Fred Vant Hull
- Vant Hull in 1946

Profile
- Position: Guard

Personal information
- Born: August 21, 1920 Winnipeg, Manitoba, Canada
- Died: April 10, 1975 (aged 54) Minneapolis, Minnesota, U.S.
- Listed height: 6 ft 0 in (1.83 m)
- Listed weight: 214 lb (97 kg)

Career information
- High school: West (Minneapolis)
- College: Minnesota

Career history
- Green Bay Packers (1942);

Awards and highlights
- National champion (1940);

Career NFL statistics
- Games played: 8
- Starts: 0
- Stats at Pro Football Reference

= Fred Vant Hull =

Canadian gridiron football player (1920–1975)

Frederick Nels Vant Hull (August 21, 1920 – April 10, 1975) was a Canadian-born gridiron football player and announcer. He played 8 games for the Green Bay Packers of the National Football League (NFL) during the 1942 season before having his career cut short by World War II.

Vant Hull was a member of the undefeated 1940 Minnesota Golden Gophers football team which claimed the Associated Press national championship during the 1940 season.

==Early life==

Fred Vant Hull was born in Winnipeg, Manitoba, Canada. He attended West High School in Minneapolis, Minnesota, for whom he played football, starting at left tackle as a junior in 1936.
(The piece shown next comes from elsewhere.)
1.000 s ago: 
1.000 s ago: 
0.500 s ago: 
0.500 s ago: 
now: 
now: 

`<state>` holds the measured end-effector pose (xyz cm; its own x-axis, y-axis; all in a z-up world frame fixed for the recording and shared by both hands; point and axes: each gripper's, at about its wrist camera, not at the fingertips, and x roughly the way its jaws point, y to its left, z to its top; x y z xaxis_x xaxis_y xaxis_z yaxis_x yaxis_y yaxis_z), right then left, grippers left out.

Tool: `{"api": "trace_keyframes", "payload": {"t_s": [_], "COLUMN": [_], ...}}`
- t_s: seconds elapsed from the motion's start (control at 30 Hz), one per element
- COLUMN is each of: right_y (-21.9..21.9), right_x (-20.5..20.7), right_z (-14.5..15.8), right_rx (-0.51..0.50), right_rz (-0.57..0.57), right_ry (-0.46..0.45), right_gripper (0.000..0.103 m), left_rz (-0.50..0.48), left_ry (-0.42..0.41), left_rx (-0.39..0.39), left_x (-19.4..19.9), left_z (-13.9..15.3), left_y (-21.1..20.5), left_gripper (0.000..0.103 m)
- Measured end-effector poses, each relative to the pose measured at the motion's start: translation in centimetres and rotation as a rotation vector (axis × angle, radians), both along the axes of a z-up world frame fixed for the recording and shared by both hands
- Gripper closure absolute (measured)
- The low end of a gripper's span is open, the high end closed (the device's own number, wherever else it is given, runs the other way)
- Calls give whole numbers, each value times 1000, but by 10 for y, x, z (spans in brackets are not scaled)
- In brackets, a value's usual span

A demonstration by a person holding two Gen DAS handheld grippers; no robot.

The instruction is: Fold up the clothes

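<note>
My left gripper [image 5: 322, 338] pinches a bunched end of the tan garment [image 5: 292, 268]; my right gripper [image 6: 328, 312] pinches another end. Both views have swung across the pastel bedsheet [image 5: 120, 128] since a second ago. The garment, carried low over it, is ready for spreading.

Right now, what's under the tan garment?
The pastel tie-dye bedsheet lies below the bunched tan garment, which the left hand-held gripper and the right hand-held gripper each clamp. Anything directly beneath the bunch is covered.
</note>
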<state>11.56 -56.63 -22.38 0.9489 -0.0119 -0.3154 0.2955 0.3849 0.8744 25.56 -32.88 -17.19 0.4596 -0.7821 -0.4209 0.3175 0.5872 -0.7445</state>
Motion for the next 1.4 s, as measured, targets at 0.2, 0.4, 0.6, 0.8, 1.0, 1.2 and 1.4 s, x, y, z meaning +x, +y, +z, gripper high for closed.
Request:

A contemporary news story in the Minneapolis Star described Vant Hull as a "blond star who would rather scrimmage without headgear, a tough-as-nails boy with a thorough knowledge of his position." He played collegiately for the Minnesota Golden Gophers. He entered the program in the fall of 1938, initially listed as a guard on the freshman team. He was joined at Minnesota by his former West High School linemate, Butch Levy, another tough and skilled player who would spend time in professional football. The 1940 Golden Gophers team, for which Vant Hull started as a junior, posted an undefeated record of 8–0–0 and were honored by the members of the Associated Press as the country's National Champions of the 1940 season.

==Pro career and World War II==
After graduation, Vant Hull played professionally for the National Football League (NFL). He saw action in eight games for the Packers during the 1942 season before World War II interrupted his career. During the war he was a member of the United States Navy.

==Post-war==
In 1946, with the war at an end, Vant Hull attempted to resume his career with the Los Angeles Dons of the All-America Football Conference but was unable to make the team's final roster.

He contracted polio and was subsequently paralyzed, requiring a wheelchair as an assistive device, in the 1952-1955 time frame. At that time he was an announcer for KEYD, an AM radio station in Minneapolis.

Fred Vant Hull died in Minneapolis on April 10, 1975. He was 54 years old at the time of his death.